The award was established in 2009 in memory of playwright and Nobel Laureate Harold Pinter. It is awarded annually to one British writer and one international writer, who show a “fierce intellectual determination … to define the real truth of our lives and our societies”.

 

 

One Response to Jailed Saudi blogger Raif Badawi wins PEN Pinter prize

  1. Quixote (@Quixote34) 7 October , 2015 at 2:07 pm

    The Guardian points out that the British government has declined to “comment” on the Saudi legal process.
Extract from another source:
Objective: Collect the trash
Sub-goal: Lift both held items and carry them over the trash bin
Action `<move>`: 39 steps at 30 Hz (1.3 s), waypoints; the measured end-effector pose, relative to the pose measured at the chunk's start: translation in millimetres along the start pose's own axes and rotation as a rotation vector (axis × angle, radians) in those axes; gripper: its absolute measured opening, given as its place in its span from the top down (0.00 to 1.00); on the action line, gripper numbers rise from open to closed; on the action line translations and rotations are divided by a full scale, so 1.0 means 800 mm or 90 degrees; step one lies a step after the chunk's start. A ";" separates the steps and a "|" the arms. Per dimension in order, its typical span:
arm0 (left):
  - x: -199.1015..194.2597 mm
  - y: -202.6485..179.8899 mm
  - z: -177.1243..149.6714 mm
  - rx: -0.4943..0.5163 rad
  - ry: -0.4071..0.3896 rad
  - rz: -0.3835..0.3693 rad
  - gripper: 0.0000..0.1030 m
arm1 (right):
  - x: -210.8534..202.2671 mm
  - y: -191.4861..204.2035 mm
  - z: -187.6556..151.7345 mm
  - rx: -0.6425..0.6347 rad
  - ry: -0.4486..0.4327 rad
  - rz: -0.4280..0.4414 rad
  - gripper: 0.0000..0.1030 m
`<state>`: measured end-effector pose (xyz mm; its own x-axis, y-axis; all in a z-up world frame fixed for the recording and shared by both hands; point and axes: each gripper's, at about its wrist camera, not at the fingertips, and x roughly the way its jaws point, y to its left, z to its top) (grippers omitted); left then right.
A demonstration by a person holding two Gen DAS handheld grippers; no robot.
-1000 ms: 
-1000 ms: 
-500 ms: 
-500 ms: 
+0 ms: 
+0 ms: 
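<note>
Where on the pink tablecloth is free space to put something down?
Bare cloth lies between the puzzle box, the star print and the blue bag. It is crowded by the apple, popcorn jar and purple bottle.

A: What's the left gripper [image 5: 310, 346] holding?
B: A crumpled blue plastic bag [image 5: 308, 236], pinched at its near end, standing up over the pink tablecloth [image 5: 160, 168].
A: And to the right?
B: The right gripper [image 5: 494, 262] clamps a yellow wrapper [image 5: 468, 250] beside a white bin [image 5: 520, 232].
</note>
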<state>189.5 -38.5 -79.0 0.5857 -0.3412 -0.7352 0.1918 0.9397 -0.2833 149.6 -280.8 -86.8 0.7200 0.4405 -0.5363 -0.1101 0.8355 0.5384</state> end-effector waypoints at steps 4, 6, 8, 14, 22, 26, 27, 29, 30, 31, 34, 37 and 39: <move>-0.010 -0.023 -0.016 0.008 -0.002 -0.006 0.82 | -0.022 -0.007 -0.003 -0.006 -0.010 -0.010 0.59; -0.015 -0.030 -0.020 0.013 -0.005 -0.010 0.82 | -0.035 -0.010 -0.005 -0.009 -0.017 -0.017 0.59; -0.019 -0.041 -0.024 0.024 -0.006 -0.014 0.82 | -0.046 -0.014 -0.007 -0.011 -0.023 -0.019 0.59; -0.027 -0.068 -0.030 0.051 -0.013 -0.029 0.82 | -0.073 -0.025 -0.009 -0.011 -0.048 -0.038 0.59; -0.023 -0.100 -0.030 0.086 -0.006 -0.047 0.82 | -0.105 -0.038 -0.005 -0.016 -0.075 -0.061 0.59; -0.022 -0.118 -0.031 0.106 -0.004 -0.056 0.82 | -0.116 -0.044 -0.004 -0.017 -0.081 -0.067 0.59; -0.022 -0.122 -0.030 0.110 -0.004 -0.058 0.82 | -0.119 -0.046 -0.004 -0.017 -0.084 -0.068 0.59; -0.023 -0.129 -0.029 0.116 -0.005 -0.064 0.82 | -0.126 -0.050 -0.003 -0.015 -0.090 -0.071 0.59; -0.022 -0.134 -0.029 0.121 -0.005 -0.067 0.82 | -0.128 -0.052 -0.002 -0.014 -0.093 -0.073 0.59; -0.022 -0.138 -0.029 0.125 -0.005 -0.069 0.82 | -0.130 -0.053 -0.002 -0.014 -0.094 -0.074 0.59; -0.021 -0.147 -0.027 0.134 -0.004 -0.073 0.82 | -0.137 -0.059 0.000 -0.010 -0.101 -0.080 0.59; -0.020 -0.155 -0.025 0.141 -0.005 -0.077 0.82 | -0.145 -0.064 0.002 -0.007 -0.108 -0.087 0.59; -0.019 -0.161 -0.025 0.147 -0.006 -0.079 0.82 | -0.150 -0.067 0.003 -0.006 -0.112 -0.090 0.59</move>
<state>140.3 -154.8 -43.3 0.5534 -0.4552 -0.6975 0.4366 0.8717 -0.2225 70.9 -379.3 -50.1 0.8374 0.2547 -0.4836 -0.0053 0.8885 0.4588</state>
In this regard it is perhaps worth observing that PEN itself has had not a word to say about the criminalizing of an entire Internet campaign in New York on the grounds that it was “annoying.”

    Nor has PEN taken a position on the criminalizing, in the same case in New York, of inappropriate email parodies in which a distinguished academic department chairman was portrayed as justifying an act of alleged plagiarism on the absurd grounds that “if I had given credit to this man, I would have been banned from participating in conferences around the world.”

    Following the dissenting opinion of the chief judge of the New York Court of Appeals on First Amendment grounds, the troubling issues raised by that prosecution are now being litigated in federal court in Manhattan. See the documentation of America’s leading criminal satire case at:

    http://raphaelgolbtrial.wordpress.com/

    Thus, just as in the case of Charlie Hebdo, PEN fights for a popular cause (and one that in itself is quite worthy), while apparently choosing to discreetly ignore assaults on free speech that it would be impolitic to address.